SA Bugzilla – Bug 656
Testing FROM addresses for spam
Last modified: 2002-12-18 03:33:31 UTC
I think I stumbled onto a new frontier. I got the idea of checking the FROM address because I noticed that the word OFFER(S) was often used in the address and what a score! Got 1149 hits and only one FP and that one might be a spam in my non-spam corpus. Here's the rule - you try it. header FROM_OFFER From =~ /offer/i describe FROM_OFFER From address contains OFFER OVERALL SPAM NONSPAM NAME 14425 9610 4815 (all messages) 1150 1149 1 FROM_OFFER
I'm not so sure about this. I'm sure the next one to be suggested will be "free". Great, except when you're working with tons of people from freestandards.org or something like that. This type of rule seems like it could cause a lot of false matches. fs = spam froms fg = nonspam froms $ egrep -ic offer /tmp/{fs,fg} /tmp/fs:29 /tmp/fg:0 $ egrep -ic free /tmp/{fs,fg} /tmp/fs:58 /tmp/fg:269 $ egrep -ic freestandards /tmp/{fs,fg} /tmp/fs:2 /tmp/fg:258 In other words, I think there's a reason we haven't done this yet.

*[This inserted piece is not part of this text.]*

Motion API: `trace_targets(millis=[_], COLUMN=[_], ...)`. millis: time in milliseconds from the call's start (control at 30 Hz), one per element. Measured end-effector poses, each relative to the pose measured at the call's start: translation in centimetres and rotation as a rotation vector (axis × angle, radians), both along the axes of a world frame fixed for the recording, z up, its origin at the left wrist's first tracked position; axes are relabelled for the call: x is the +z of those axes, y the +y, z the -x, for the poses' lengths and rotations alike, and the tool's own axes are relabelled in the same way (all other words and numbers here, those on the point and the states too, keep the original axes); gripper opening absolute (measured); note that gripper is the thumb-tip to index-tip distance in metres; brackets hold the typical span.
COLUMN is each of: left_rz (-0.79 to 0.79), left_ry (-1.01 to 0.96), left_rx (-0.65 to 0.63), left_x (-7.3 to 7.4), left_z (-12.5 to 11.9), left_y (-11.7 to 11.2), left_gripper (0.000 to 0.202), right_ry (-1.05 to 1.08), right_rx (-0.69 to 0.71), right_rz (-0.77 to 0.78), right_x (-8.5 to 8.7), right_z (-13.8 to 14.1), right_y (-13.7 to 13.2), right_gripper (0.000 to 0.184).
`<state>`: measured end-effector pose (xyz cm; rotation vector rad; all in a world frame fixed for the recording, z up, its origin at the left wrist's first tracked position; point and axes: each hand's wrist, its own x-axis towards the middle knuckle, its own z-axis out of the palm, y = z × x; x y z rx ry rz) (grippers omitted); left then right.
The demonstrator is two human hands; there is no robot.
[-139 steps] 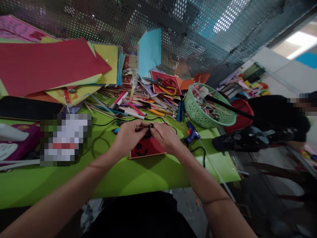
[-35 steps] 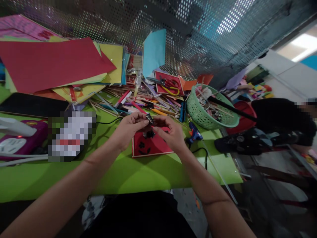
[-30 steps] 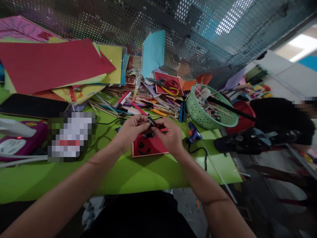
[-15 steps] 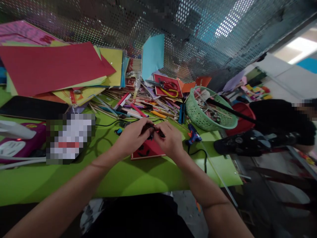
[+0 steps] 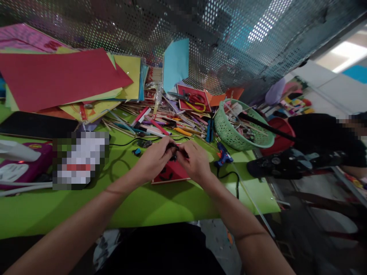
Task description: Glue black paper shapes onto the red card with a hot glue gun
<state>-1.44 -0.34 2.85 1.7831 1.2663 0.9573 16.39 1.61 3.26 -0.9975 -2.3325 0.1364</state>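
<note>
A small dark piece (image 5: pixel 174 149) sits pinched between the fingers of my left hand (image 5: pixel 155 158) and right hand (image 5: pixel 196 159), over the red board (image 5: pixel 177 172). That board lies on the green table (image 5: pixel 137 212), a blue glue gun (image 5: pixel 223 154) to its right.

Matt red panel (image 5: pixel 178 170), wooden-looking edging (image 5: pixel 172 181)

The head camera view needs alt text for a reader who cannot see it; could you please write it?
The left hand and right hand hold a small, partly hidden dark piece over a red panel on a green table. Markers and sticks lie behind them; a blue glue gun and a green basket are to the right.
</note>
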Motion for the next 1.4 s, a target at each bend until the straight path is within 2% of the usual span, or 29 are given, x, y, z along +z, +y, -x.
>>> trace_targets(millis=[267, 500, 667, 1067, 1400], left_rz=[0.024, 0.072, 0.046, 0.022, -0.025], left_ry=[-0.008, -0.017, 0.035, 0.089, 0.125], left_rx=[0.012, -0.016, -0.020, -0.035, -0.020], left_x=[0.16, 0.34, 0.30, 0.22, -0.26], left_z=[0.04, 0.21, 0.26, 0.47, 0.67], left_y=[0.07, -0.08, -0.03, 0.06, 0.20], left_gripper=[0.016, 0.021, 0.019, 0.019, 0.020], right_ry=[0.041, -0.029, -0.052, 0.002, 0.056], right_rx=[0.009, -0.006, -0.002, 0.039, 0.012], right_rz=[0.051, -0.052, -0.082, 0.034, 0.105], right_x=[0.05, -0.30, -0.56, -0.58, -0.02], right_z=[0.09, 0.10, 0.03, 0.01, 0.08], right_y=[0.18, 0.00, -0.14, 0.03, 0.22], right_gripper=[0.009, 0.009, 0.007, 0.009, 0.010])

Subject: Re: Testing FROM addresses for spam I am working on one with "free" but by using trick capitalization tricks I think it will work. bugzilla-daemon@hughes-family.org wrote: > http://www.hughes-family.org/bugzilla/show_bug.cgi?id=656 > > > > > > ------- Additional Comments From quinlan@pathname.com 2002-08-04 17:38 ------- > I'm not so sure about this. I'm sure the next one to be suggested will be > "free". Great, except when you're working with tons of people from > freestandards.org or something like that. This type of rule seems like it > could cause a lot of false matches. > > fs = spam froms > fg = nonspam froms > > $ egrep -ic offer /tmp/{fs,fg} > /tmp/fs:29 > /tmp/fg:0 > $ egrep -ic free /tmp/{fs,fg} > /tmp/fs:58 > /tmp/fg:269 > $ egrep -ic freestandards /tmp/{fs,fg} > /tmp/fs:2 > /tmp/fg:258 > > In other words, I think there's a reason we haven't done this yet. > > > > > ------- You are receiving this mail because: ------- > You reported the bug, or are watching the reporter. >
Subject: Re: [SAdev] Testing FROM addresses for spam On Sun, Aug 04, 2002 at 05:52:25PM -0700, bugzilla-daemon@hughes-family.org wrote: > I am working on one with "free" but by using trick capitalization tricks I think > it will work. I haven't checked, but don't most of the free ones start at the beginning of the address, and the offer one is probably near the end? So would: /^free.{5,}\@/ /^.{5,}offer\@/ do the job? Just curious.
See also bug #663 and bug #662.
Added.